Todos os procedimentos de animais foram realizados em conformidade com as orientações institucionais e foram revistos e aprovados pelo cuidado institucional do Animal e uso Comité (IACUC) antes da realização do estudo. Procedimentos descritos aqui foram realizados em suínos machos e fêmeas branco grande fazenda (base genética de 50% Landrace/50% Large White) até 3 meses de idade que são considerados saudáveis e adequados para a cirurgia.  Os animais estão alojados socialmente excepto se for considerada incompatível pela equipe institucional cuidados veterinários.  Os animais são alimentados níveis adequados de chow duas vezes diária e observado para os sinais clínicos pela equipe de cuidados pelo menos uma vez por dia.

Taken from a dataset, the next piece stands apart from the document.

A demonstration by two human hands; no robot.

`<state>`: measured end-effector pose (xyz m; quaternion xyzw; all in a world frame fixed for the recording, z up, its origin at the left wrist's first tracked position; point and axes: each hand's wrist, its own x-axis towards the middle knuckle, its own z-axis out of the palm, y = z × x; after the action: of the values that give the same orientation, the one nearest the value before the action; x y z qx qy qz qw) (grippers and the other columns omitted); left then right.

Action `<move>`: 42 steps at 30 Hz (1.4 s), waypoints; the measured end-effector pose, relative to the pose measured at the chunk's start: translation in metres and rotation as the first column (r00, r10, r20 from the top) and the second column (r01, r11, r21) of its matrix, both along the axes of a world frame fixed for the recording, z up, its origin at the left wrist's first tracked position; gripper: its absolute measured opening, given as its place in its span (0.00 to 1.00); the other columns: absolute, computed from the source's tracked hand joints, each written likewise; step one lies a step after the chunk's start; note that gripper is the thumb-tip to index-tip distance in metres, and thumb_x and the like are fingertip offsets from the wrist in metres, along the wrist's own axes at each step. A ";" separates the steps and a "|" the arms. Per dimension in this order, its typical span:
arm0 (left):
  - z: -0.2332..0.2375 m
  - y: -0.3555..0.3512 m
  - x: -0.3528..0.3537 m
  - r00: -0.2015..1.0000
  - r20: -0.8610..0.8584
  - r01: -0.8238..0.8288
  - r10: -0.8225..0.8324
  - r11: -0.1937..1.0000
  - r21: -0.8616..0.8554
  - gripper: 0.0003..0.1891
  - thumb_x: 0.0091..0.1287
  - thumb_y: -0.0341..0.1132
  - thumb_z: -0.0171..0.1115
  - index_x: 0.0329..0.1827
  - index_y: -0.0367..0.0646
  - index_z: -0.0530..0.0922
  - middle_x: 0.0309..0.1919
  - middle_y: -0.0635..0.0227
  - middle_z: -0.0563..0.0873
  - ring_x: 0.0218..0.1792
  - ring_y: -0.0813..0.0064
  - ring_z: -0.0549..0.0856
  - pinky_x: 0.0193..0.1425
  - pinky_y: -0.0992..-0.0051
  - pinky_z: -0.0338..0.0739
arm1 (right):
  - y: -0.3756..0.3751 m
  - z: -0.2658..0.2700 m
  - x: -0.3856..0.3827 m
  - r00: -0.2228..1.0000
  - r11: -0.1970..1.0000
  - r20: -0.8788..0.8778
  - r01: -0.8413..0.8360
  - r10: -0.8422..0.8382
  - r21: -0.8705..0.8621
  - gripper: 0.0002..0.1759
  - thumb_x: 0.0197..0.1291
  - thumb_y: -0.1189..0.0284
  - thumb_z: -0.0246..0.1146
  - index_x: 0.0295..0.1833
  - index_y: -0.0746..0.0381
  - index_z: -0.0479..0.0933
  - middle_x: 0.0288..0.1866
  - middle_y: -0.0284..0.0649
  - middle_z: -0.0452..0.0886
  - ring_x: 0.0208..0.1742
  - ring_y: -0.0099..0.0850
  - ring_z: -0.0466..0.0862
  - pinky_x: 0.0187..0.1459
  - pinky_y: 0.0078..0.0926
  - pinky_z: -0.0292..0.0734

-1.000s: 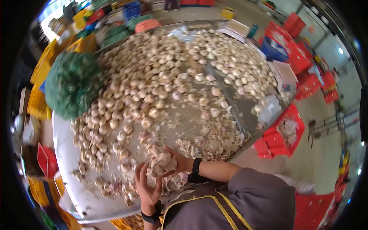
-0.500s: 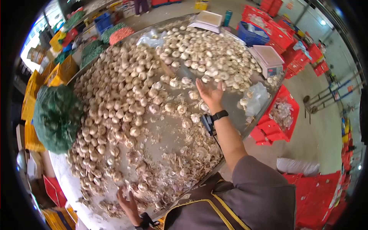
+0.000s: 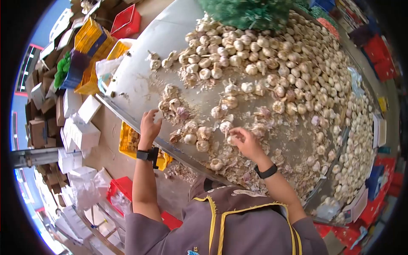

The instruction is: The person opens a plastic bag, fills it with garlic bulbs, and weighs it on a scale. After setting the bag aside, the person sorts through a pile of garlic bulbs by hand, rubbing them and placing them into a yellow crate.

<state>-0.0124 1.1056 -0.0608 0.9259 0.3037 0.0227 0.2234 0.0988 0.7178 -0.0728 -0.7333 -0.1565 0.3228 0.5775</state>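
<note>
My left hand is at the table's near edge, thumb and fingers apart and nothing between them. Just beyond its fingertips lies a small cluster of garlic bulbs with dry stems and loose skins. My right hand is over the near middle of the table, fingers curled and the thumb close to them. A pale garlic bulb shows at its fingertips, partly hidden by them. Papery garlic skins are scattered beneath and around this hand.
A large heap of garlic covers the table's far side, beside a green mesh sack. The metal table edge runs along my front. A yellow crate and white boxes stand on the floor at left.
My view has swung to the left. My right hand has come back from the far right, where it was stretched out open, and its fingers are now curled at a garlic bulb.
</note>
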 end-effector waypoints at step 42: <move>0.072 -0.094 0.054 0.796 0.443 0.590 -0.412 0.691 -0.418 0.26 0.62 0.40 0.71 0.63 0.47 0.75 0.51 0.55 0.82 0.49 0.51 0.83 0.55 0.58 0.79 | 0.106 -0.014 0.004 0.170 0.810 -0.889 0.366 0.425 0.458 0.48 0.64 0.31 0.49 0.74 0.58 0.64 0.71 0.49 0.72 0.67 0.49 0.78 0.60 0.52 0.80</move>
<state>0.0416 1.0115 0.0111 0.8565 -0.0102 0.0212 0.5156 0.1031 0.8238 -0.0866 -0.1251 0.1475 0.6625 0.7237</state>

1. preparação para a cirurgia

1. Administre 5 mg/kg de telazol e xilazina 2 mg/kg por via intramuscular para induzir sedação. Administrar a buprenorfina SR por via subcutânea na dose de 0,18 mg/kg para analgesia pós-operatória (antecipado de analgesia desta dose será até 72 h). Verificar manualmente o animal para respostas verificar se a sedação.
2. Uma vez sedado, inserir um cateter intravenoso na veia periférica orelha para acesso farmacológico.
3. Administre a cefazolina 25mg/kg por via intravenosa e intramuscular 5 mg/kg de ceftiofur pré-operatório.
   1. Administre o soro por via intravenosa para manter a pressão arterial e frequência cardíaca dentro dos limites fisiológicos normais durante todo o procedimento.
4. Coloca um tubo orogástrico para descomprimir o estômago. Realizar intubação endotraqueal com um tubo endotraqueal de tamanho adequado, verificar a correcta colocação comprimindo o peito manualmente para detectar exalação e então, ventilar mecanicamente o animal com isoflurano 1 – 3%.
5. Coloque pistas de eletrocardiograma (ECG), esfigmomanômetro, sonda de temperatura e oxímetro de pulso para monitorar e gravar os sinais vitais. Coloque o animal em posição supina, esfregue o abdômen da caixa torácica, a pélvis com betadine e drapeje sterilely.
6. Ventile o assunto com 1-3% de isoflurano durante o procedimento de manter um plano cirúrgico da anestesia. Continuar a monitorar os sinais vitais para mudanças e ajustar o isoflurano em conformidade para manter o ritmo cardíaco em níveis de pré-incisão se gotas de pressão arterial dramaticamente, reduzem o isoflurano e início agentes autorizados institucionalmente para restaurar a vitalidade, tais como epinefrina intravenosa.
   1. Gravar o ritmo cardíaco, ritmo respiratório, pressão arterial e temperatura corporal em um registro de procedimento cirúrgico para controlar e manter o bem-estar dos animal, conforme política de instituição específica para garantir o cumprimento das normas de bem-estar dos animais grandes.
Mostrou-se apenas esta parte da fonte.